Considering Alexander Vassiliev's (not sure where the double "s" came from in )rep and lack of any verifiable evidence to the validity of the data, I see this nothing more than a lengthy and uninspiring work of fiction. He is just using his ex-KGB cred to prop up his book business.
I will not be pushed, filed, stamped, indexed, briefed, debriefed or numbered. My life is my own.
These days, it is a lot easier to publish freely in Russia than in USA - the stuff on the shelves in Moscow and Piter is way more unshackled than the things you will find at your average American Barnes and Noble. Plus, why would KGB bother redacting a work of fiction? They didn't bother with Vasiliev's prior work.

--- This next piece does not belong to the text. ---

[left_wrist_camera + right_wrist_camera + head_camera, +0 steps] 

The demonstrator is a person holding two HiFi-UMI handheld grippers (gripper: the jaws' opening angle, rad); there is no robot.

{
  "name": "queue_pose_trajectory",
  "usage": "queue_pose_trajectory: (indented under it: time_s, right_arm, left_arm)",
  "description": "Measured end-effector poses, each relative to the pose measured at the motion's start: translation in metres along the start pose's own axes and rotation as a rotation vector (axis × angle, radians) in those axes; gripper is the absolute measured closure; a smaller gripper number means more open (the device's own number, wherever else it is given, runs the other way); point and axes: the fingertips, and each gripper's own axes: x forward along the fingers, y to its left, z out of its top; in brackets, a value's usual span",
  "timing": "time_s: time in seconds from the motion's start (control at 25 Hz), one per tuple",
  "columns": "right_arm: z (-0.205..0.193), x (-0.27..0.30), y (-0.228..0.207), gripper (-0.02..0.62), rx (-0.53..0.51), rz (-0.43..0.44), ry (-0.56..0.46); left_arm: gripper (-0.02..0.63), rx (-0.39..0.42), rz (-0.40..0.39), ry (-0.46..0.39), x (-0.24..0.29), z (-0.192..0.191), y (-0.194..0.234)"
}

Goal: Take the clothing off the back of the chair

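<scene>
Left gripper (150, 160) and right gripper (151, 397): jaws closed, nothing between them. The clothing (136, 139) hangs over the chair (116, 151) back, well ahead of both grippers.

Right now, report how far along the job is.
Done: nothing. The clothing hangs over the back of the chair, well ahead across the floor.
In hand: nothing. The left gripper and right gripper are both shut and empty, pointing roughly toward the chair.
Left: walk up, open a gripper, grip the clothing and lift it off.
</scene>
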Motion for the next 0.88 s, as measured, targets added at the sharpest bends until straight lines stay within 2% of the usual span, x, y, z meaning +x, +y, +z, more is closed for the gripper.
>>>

I will not be pushed, filed, stamped, indexed, briefed, debriefed or numbered. My life is my own.
This contradicts everything else that is known about KGB, however it is consistent with American propaganda that pretty much projected their own image on propaganda efforts of others -- real or imaginary.
Contrary to the popular belief, there indeed is no God.
No, he's wrong because his story is a supernatural story. It's a fairy tale, a story with a moral. These super-powerful spies ( spies! ) are able to perform a kind of mind-control by 'programming' college students by exposing them to certain professors. These spies have supernatural abilities -- the ability to program -- not convince, not indoctrinate, but program people because they took World History 101 with Professor Finkelstein. Never mind all of the television and movies that these American kids watch, never mind all the advertising they're exposed to, never mind all the songs they hear, never mind all the ideas of their parents, friends, families, co-workers, fellow church-goers -- their whole worldview in *installed in their heads* by reading Das Kapital in their sophomore year at college.
Boy, isn't that scary? How superpowerful these mind control techniques are! Why anybody around you could be 'infected'! You never know if your co-worker is one of "them". How could we ever hope to fight back?
Fortuneately, there is hope. We can fight back. We need to fight these advanced brainwashing techniques with our own counter-programming. We need kids reading Adam Smith's _Wealth of Nations_. We need them saying the pledge at the beginning of each school day. We need them going to church and believing in God. We can fight back against those commie memes, with our own mind programming.
That, my friend, is a Phillip K. Dick science fiction plot. It's something straight out of Videodrome. Brainwashing is a complete fiction.
Computers are useless. They can only give you answers.